ARPEGGIO is a snakemake workflow that analyzes whole genome bisulfite sequencing (WGBS) data coming from (allo)polyploid species. The workflow includes all basic steps in WGBS data analysis (trimming, quality check and alignment), a read sorting tool specific for allopolyploids, the most comprehensive statistical tool for Differential Methylation (DM) analysis and a set of downstream analyses to obtain a list of genes showing differential methylation.

Motivation

In the last decade, the use of High-Throughput Sequencing (HTS) technologies has become widespread across life sciences. With technology not being a bottleneck anymore, the new challenge with HTS data has shifted towards data analysis. To process and analyze WGBS data, many tools exist, but most of them were developed and/or tested with a focus on diploid model species. For polyploid species there are some complexities that are often not taken into account. One example is the large amount of duplicated genes in polyploids (homeologous genes) which might be challenging at the mapping step and influence downstream analyses.

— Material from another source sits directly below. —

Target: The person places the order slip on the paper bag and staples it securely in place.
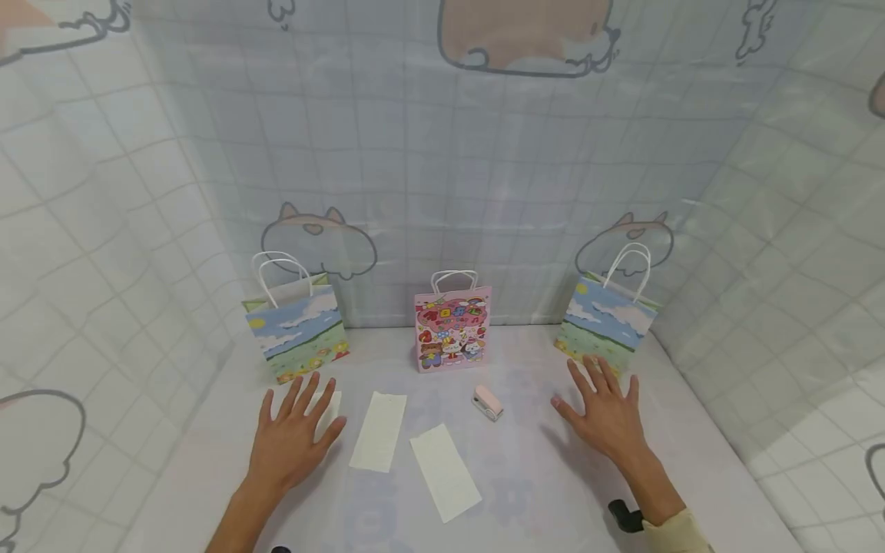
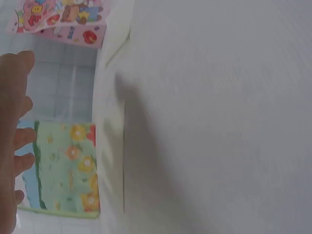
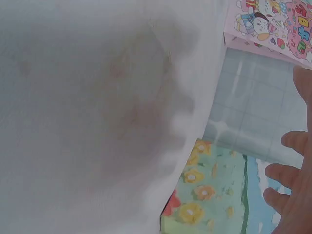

To help with the analysis of polyploid WGBS data we developed ARPEGGIO: an automated and reproducible workflow which aims at being easy to set up and use.

Why ARPEGGIO?

ARPEGGIO is easily setup with one configuration file and once ready, it will automatically analyse your WGBS data to provide a list of differentially methylated regions (DMRs). Thanks to Snakemake, a human readable, Python based language for workflows and Conda, a widely-used package manager, ARPEGGIO takes care of installing all the software needed fo the analyses and running all the steps in the workflow in the correct order. ARPEGGIO also ensures reproducibility of your analysis, you only need to share your configuration and your initial raw data.

What's new in ARPEGGIO?

Besides the workflow itself (which is already quite a lot of new), ARPEGGIO includes an allopolyploid specific read-sorting algorithm that has been adapted to deal with BS-seq data: EAGLE-RC. Check out the papers "Homeolog expression quantification methods for allopolyploids" and "EAGLE: Explicit Alternative Genome Likelihood Evaluator" by Kuo et al. for more details. Together with EAGLE-RC, there's also dmrseq: an R package for differential methylation analysis. This package has one of the most comprehensive approaches to deal with WGBS data problems: mainly statistical and computational. If you're curious check out "Detection and accurate false discovery rate control of differentially methylated regions from whole genome bisulfite sequencing" by Korthauer et al.

Workflow overview

Installation

To install this workflow you first need to install Snakemake via Conda. To further ensure reproducibility you can also install Singularity. Once everything is set up, run the following commands to clone the ARPEGGIO repository to your computer and run the workflow. With Conda only:

git clone https://github.com/supermaxiste/ARPEGGIO
cd ARPEGGIO
snakemake --use-conda

With Conda and Singularity:

git clone https://github.com/supermaxiste/ARPEGGIO
cd ARPEGGIO
snakemake --use-conda --use-singularity

Setup and run

Check out the Wiki to set up and run ARPEGGIO. If you're in a hurry you can also find a Quick Setup section. The Wiki will help you better understand the workflow design, input, output and summary files.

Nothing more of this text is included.